Presiden Prabowo Subianto menargetkan peningkatan campuran biodiesel menjadi B50 pada tahun 2026. Namun, Asosiasi Produsen Biofuel Indonesia (APROBI) menyatakan bahwa untuk mencapai target tersebut, kapasitas produksi biodiesel perlu ditingkatkan sebesar 4 juta kiloliter dari kapasitas saat ini yang sebesar 19,6 juta kiloliter.
Sebagai respons terhadap penurunan ekspor CPO, pemerintah menyederhanakan struktur tarif ekspor pada September 2024 melalui Peraturan Menteri Keuangan No. 62/2024. Tarif baru ditetapkan berdasarkan persentase dari harga referensi CPO, dengan tarif berkisar antara 3% hingga 7,5%, tergantung pada jenis produk.
Selain itu, pemerintah melarang ekspor limbah sawit seperti Palm Oil Mill Effluent (POME) untuk mencegah praktik pencampuran ilegal dan memastikan pasokan domestik untuk biodiesel dan minyak goreng.
Uni Eropa menetapkan Regulasi Deforestasi (EUDR) yang akan berlaku pada Desember 2025 bagi perusahaan besar. Regulasi ini mewajibkan bukti bahwa produk tidak berasal dari deforestasi, yang dapat mempengaruhi ekspor CPO Indonesia ke pasar Eropa.

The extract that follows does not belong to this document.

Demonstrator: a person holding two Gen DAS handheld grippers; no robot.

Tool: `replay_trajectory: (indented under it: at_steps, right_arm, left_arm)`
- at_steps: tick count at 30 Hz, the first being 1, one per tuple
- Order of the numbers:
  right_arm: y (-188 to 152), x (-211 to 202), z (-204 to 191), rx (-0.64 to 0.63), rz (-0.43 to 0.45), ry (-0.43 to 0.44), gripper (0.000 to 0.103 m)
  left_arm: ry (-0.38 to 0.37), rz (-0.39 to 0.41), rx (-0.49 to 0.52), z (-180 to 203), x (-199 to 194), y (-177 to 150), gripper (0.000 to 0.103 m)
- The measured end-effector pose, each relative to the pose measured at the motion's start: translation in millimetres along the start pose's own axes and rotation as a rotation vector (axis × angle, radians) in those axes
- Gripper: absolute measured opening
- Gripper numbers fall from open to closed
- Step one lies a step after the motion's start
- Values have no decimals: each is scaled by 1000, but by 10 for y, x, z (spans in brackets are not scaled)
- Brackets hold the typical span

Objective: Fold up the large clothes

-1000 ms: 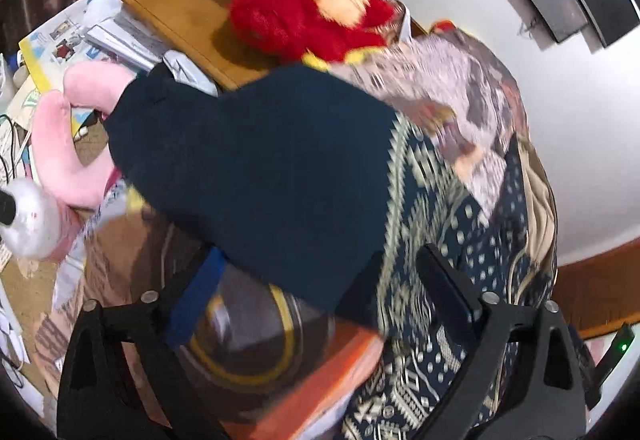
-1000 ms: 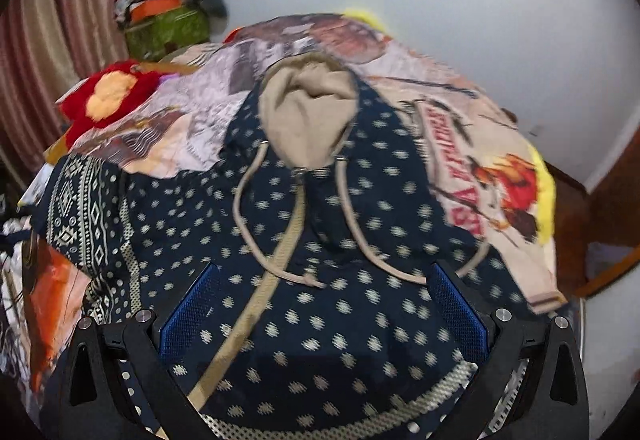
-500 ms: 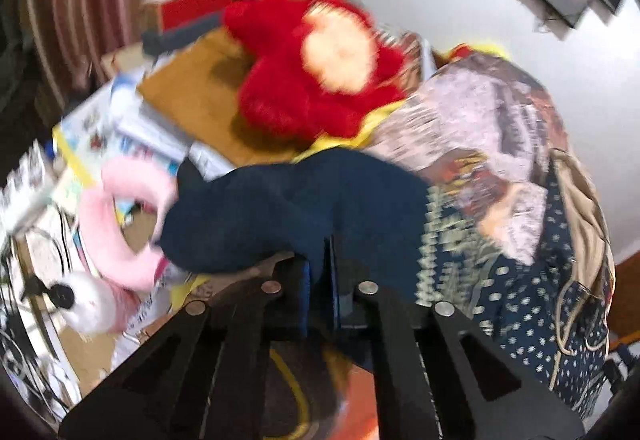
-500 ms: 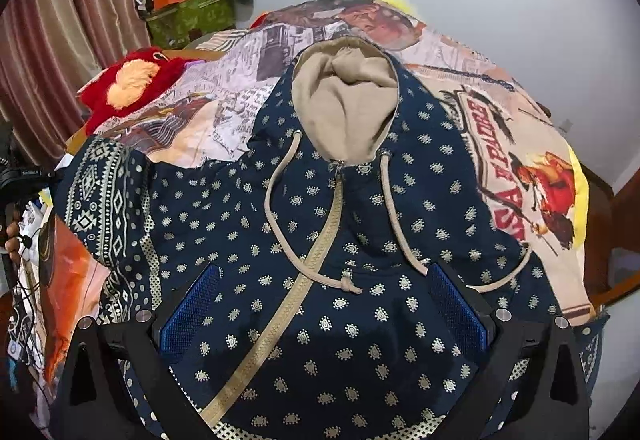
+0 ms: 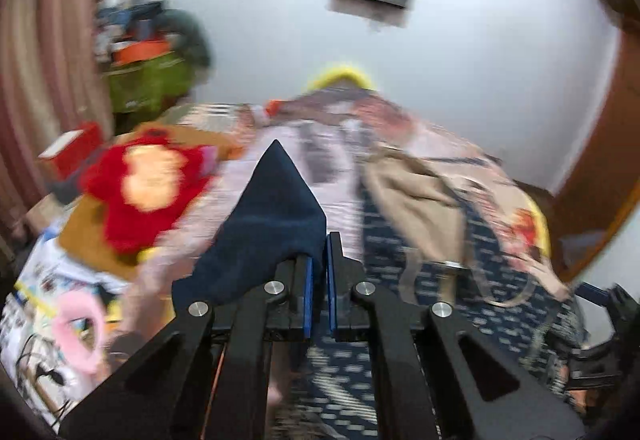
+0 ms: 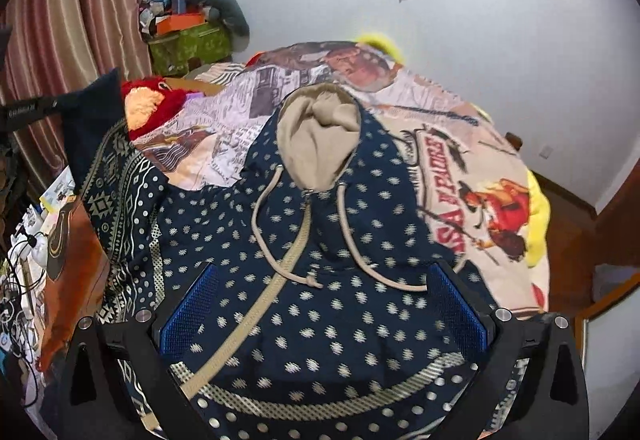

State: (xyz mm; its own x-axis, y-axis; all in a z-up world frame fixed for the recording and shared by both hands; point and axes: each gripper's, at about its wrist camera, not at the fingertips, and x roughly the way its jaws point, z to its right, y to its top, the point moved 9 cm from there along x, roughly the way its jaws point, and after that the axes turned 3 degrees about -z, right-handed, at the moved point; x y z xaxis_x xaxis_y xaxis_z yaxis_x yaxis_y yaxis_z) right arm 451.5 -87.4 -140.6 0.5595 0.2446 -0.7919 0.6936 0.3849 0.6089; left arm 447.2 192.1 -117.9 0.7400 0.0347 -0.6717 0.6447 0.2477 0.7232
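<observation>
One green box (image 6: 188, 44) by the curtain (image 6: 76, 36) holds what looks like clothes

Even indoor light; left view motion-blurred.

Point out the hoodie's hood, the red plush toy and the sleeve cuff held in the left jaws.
hood (image 6: 320, 144): right wrist view, on the beige lining.
red plush toy (image 6: 160, 102): right wrist view, on its red fur.
sleeve cuff (image 5: 276, 216): left wrist view, on the plain navy fabric above the jaws.
</observation>
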Motion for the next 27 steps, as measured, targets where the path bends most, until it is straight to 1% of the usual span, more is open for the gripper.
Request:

Pasar minyak sawit Indonesia diperkirakan tumbuh dengan CAGR sebesar 4,4%, mencapai nilai USD 16,93 miliar pada tahun 2030. Pemerintah juga tengah memperbarui sistem sertifikasi Indonesia Sustainable Palm Oil (ISPO) dan menyusun Rencana Aksi Nasional Kelapa Sawit Berkelanjutan (RAN-KSB) 2025–2029 untuk meningkatkan keberlanjutan industri.
Industri CPO Indonesia berada di persimpangan antara memenuhi kebutuhan energi domestik dan memenuhi standar keberlanjutan global. Langkah-langkah strategis dan kolaborasi antara pemerintah, pelaku industri, dan komunitas internasional menjadi kunci untuk menjaga keseimbangan antara pertumbuhan ekonomi dan pelestarian lingkungan.